Aupouriella

Scientific classification
- Kingdom: Animalia
- Phylum: Arthropoda
- Class: Insecta
- Order: Ephemeroptera
- Family: Leptophlebiidae
- Genus: Aupouriella Winterbourn, 2009
- Species: A. pohei
- Binomial name: Aupouriella pohei Winterbourn, 2009

= Aupouriella =

- Genus: Aupouriella
- Species: pohei
- Authority: Winterbourn, 2009
- Parent authority: Winterbourn, 2009

Genus of mayfly insects

Aupouriella is genus of mayflies (order Ephemeroptera, family Leptophlebiidae) endemic to northern New Zealand. The genus, first described by Michael J. Winterbourn in 2009, contains the single species Aupouriella pohei. Mayfly adults have wings and larvae are aquatic. The only species in this genus is known from a single stream.

== Taxonomy and description ==

Adult males of Aupouriella are distinctive among New Zealand mayflies because their compound eyes are not divided, unlike most genera. In addition, their genitalia display a ventrally projecting spine partially enclosing the sperm groove and a curved projection on the styliger plate.

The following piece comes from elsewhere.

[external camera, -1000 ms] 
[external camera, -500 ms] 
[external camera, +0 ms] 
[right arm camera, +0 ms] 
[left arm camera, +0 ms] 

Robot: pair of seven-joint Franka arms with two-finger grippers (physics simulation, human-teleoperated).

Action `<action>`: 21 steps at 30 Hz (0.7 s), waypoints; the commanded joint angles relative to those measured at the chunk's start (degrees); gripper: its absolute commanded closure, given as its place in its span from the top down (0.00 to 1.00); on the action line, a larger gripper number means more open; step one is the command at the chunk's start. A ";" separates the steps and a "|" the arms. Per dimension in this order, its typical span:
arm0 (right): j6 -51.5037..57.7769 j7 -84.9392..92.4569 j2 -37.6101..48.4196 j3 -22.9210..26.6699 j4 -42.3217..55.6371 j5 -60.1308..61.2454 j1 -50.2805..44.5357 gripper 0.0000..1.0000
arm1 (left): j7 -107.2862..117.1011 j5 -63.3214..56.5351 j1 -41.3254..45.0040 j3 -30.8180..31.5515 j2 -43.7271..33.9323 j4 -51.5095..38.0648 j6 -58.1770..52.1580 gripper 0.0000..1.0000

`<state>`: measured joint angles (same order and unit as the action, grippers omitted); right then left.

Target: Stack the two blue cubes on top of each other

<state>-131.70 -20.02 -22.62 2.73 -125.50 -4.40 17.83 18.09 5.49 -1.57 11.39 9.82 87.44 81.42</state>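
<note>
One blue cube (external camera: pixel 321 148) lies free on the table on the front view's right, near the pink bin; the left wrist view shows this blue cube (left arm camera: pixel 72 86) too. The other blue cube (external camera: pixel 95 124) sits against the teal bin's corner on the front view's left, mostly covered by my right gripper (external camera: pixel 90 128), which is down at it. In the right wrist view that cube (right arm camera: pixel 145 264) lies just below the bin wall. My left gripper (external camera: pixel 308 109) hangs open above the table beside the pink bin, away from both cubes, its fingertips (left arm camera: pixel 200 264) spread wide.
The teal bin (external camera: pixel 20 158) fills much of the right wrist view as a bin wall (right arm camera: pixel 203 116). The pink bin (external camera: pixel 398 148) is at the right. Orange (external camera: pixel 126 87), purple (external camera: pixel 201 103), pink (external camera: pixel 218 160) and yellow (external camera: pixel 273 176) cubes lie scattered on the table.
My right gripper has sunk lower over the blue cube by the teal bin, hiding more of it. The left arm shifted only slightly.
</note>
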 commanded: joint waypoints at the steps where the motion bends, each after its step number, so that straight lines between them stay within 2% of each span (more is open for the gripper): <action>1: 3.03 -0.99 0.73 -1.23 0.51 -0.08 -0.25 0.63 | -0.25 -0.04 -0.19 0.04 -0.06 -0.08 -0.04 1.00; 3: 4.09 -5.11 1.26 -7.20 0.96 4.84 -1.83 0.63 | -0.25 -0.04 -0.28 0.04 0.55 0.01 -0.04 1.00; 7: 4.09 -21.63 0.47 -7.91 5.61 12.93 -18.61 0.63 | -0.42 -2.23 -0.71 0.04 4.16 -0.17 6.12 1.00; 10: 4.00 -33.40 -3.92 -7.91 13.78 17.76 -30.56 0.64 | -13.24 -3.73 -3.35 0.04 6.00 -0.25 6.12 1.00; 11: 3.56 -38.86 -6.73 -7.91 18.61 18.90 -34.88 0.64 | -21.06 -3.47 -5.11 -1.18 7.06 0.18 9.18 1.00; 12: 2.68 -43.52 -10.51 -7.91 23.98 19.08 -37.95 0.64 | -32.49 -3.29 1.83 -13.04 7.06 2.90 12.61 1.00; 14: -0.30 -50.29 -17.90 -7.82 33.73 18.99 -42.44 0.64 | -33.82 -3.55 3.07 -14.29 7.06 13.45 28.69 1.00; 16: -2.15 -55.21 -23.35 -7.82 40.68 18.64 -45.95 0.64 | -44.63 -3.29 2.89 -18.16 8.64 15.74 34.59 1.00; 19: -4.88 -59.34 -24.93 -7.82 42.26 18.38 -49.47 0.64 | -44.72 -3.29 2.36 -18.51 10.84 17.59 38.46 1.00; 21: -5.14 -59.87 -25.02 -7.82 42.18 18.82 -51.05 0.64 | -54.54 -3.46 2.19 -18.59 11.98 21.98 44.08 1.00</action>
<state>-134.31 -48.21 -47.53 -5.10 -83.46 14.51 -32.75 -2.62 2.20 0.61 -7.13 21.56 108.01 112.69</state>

Adults Aupouriella pohei are small mayflies, measuring 5.8–7.0 millimetres long. They have pale brown bodies with darker longitudinal markings along the mark, pale yellow legs with darker joints, and transparent (hyaline) wings faintly tinted with golden-brown where the cross veins are located. Nymphs are about 5.9 millimetres in length, with a light brown body marked by distinct dark patches on the head and thorax, narrow bifid gills, and slender legs.

== Distribution and habitat ==
Aupouriella pohei is known only from Whiriwhiri Stream in the Te Paki Ecological District, near North Cape. The species inhabits clear, stony streams flowing through native forests. Despite repeated surveys, it has not been found in nearby streams, indicating an extremely limited range.

Nymphs live among cobbles and gravel in pristine freshwater, where they graze on diatoms and organic detritus from stones, similar to other species in the family leptophlebiidae. Observations suggests that adults may exhibihit non-swarming mating behavior, inferred from their unique eye morphology.

== Conservation ==
With a known range limited to roughly 100 m of a single stream, Aupouriella pohei is considered one of New Zealand's rarest aquatic insects. Its habitat is relatively protected by its remoteness, but no formal conservation management is in place.